Viene da sorridere? Il disincanto richiederebbe meno elogi, qualche bacchettata più severa? Sono troppo compiacente o ingenuo? Non penso. Il libro usciva – s’è detto – nel 1958, l’anno in cui Vittorini mandava definitivi segni di insofferenza per il progetto dei “Gettoni” e il fumo bianco di San Pietro, diradandosi, scopriva il volto paffuto di Angelo Roncalli. Si chiudeva dunque un’epoca e un’altra iniziava, in quel giro d’anni: era il miracolo economico che allungava le radici fin sotto alla porta di casa. Forse a molti iniziava a non più interessare il racconto crudo della guerra. Così questo libro di Secchia e Moscatelli è simile a un punzone che sigilla un tempo in cui si aveva ancora voglia di narrare e di ascoltare le storie partigiane, e si aveva voglia di farlo perché erano patrimonio, diretto o indiretto, di tutti. Ognuno aveva da dire la propria, di quando aveva preso in mano un fucile, di quando aveva tremato per un rastrellamento, di quando aveva sentito sulla testa gli aerei.

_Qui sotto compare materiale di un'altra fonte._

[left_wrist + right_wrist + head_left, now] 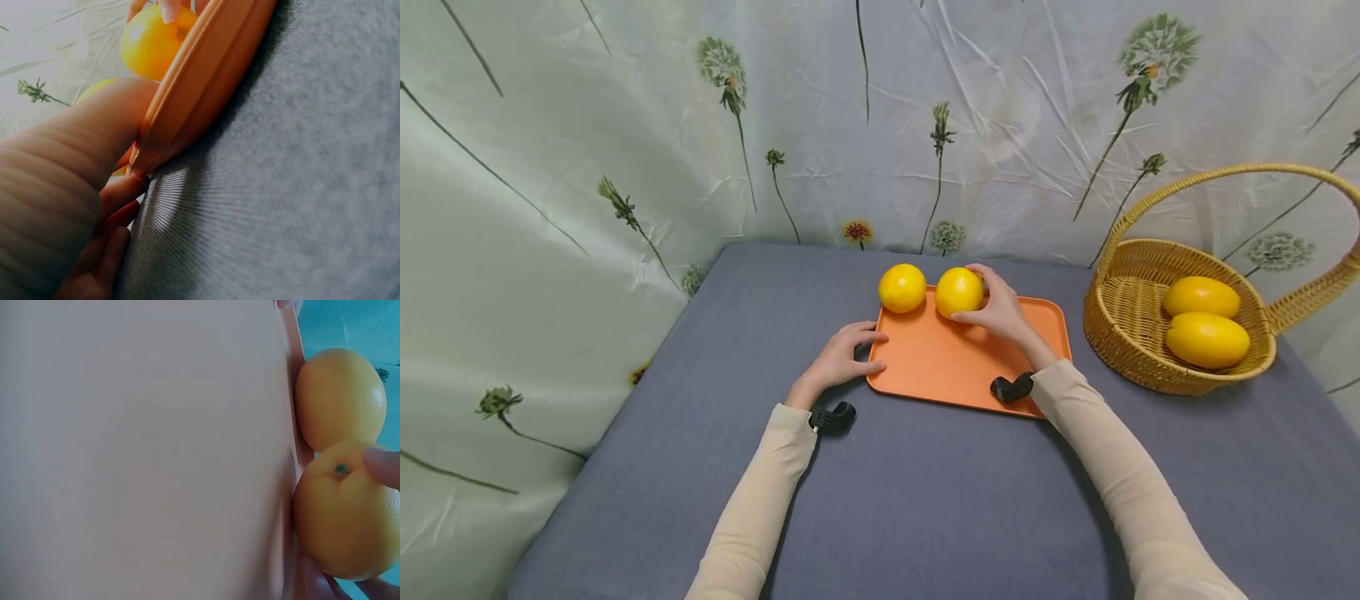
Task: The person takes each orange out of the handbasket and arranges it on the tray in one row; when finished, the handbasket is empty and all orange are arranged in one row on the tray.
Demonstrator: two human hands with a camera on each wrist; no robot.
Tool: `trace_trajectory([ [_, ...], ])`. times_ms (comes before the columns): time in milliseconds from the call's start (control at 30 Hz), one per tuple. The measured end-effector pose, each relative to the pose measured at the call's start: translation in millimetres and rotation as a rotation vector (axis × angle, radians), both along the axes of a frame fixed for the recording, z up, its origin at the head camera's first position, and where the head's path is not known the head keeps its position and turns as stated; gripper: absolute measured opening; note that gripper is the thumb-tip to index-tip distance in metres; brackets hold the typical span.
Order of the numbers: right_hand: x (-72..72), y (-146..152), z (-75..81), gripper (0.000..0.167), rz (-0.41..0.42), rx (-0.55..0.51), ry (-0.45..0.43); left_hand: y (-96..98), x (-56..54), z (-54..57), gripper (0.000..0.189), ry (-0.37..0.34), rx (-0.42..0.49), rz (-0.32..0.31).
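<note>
An orange-coloured tray (947, 358) lies on the table, its underside edge showing in the left wrist view. My left hand (838, 357) is at the tray's left edge, with the thumb over the rim and fingers gripping from the outside and below. At the far edge, my right hand (1000, 308) holds a round yellow orange (958, 292) between thumb and fingers. Its green stem end (341, 469) faces the right wrist camera. A second orange (902, 288) sits just left of it by the tray's far left corner; no hand touches that one.
To the right stands a wicker basket (1112, 337) with a tall arched handle. Inside lie two oval yellow fruits, one (1202, 297) behind the other (1207, 340). A grey-blue cloth (910, 500) covers the table, and a flowered curtain (820, 100) hangs behind it.
</note>
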State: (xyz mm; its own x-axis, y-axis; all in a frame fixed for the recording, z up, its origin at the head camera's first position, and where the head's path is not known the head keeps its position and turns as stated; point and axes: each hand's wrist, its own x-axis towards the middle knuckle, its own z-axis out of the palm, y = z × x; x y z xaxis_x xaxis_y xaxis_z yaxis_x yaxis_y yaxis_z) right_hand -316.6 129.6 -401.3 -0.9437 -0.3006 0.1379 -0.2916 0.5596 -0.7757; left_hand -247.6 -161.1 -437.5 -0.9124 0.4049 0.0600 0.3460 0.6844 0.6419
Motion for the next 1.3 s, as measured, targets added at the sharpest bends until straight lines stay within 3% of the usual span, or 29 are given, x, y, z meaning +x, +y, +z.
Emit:
trace_trajectory([
  [167,-2.7,-1.4,1.2,0.087,0.024,-0.011,-0.064,0.8,-1.0,-1.4,0.05,0.004,-0.005,-0.003],
  [467,-8.5,-5.7,1.3,0.088,0.078,-0.004,-0.076,2.1,-1.4,1.1,0.05,0.014,0.006,-0.012],
  [667,-10.3,-4.7,2.5,0.088,0.116,-0.046,-0.139,1.1,-1.7,1.5,0.049,0.025,0.012,-0.011],
  [933,6.6,-10.5,30.2,0.083,0.164,-0.074,-0.185,0.4,-1.6,2.6,0.049,0.017,0.008,-0.008],
  [1033,10.1,-12.5,33.2,0.083,0.158,-0.078,-0.199,-0.1,-1.5,1.7,0.048,0.021,0.016,-0.007],
  [1300,1.5,-8.3,21.2,0.085,0.162,-0.13,-0.233,0.8,-1.3,-0.3,0.048,0.028,0.014,-0.008],
])
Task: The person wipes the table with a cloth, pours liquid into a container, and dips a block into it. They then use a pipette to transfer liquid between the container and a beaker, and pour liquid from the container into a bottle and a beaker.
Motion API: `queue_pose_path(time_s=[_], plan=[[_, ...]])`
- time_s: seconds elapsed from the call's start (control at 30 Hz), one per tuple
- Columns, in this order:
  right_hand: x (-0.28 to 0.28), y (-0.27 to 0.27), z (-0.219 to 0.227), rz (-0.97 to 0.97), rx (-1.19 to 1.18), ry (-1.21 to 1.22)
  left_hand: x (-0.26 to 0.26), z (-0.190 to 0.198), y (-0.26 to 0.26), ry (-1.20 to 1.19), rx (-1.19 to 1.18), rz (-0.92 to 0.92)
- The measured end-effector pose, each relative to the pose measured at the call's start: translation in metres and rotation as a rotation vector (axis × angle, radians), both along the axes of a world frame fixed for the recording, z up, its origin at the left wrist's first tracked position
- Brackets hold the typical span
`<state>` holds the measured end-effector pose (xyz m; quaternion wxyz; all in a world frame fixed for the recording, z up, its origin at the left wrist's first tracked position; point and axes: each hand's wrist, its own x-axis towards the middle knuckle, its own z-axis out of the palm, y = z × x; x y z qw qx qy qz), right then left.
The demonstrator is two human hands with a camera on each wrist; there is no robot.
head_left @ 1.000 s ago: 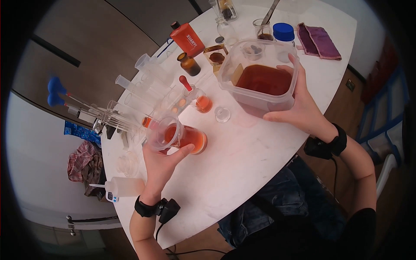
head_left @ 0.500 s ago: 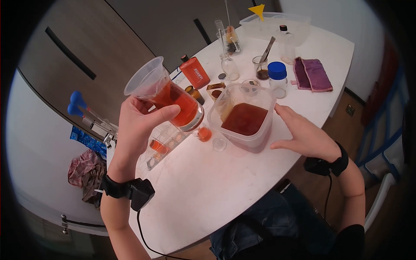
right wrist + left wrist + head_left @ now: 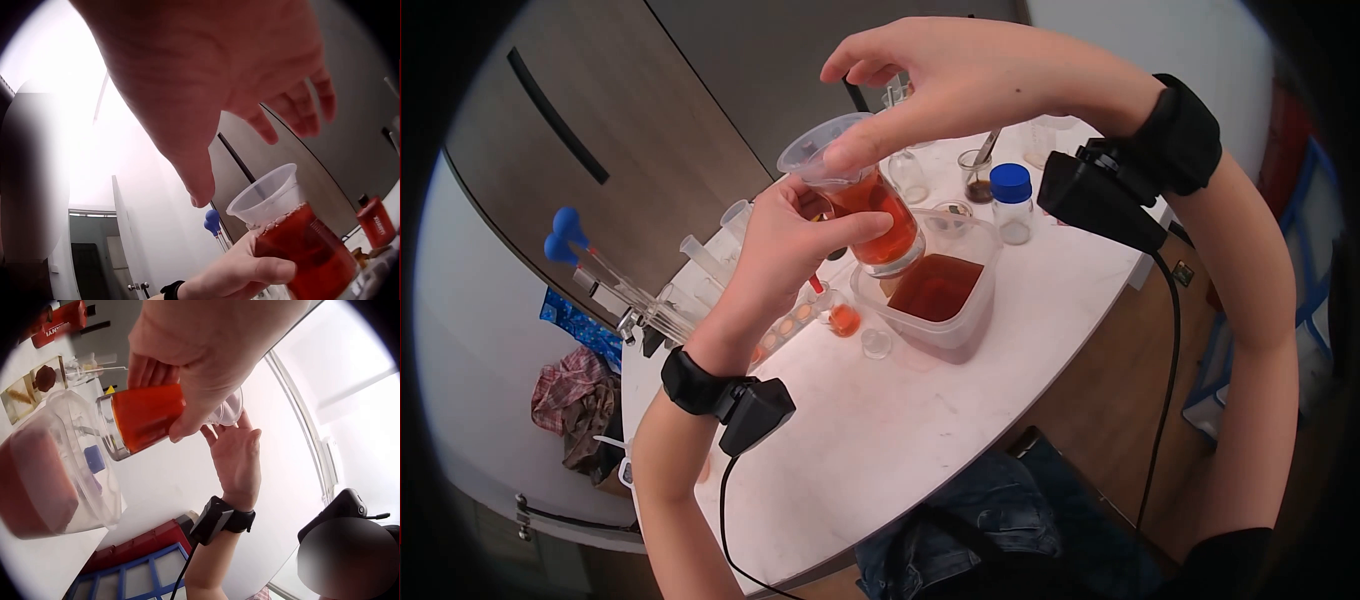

Insomma, la storia era una cosa viva. Poi sono arrivati i surrogati. Ma non importa: è naturale che sia così. Però, se vogliamo respirare un’aria vecchia, coi suoi ardori e le sue ingenuità – ingenuità e ardori che, oggi, scafati e incartapecoriti come siamo, non tollereremmo –, prendiamo in mano questo volume e, facendo il grande sforzo di spogliarci delle nostre ironiche malizie, tentiamo la prova inedita di riassaporare il gusto della storia vissuta, portata a noi da chi ne ebbe esperienza, facendoci adagiare dentro le non mai innaturali parole di chi ci fu.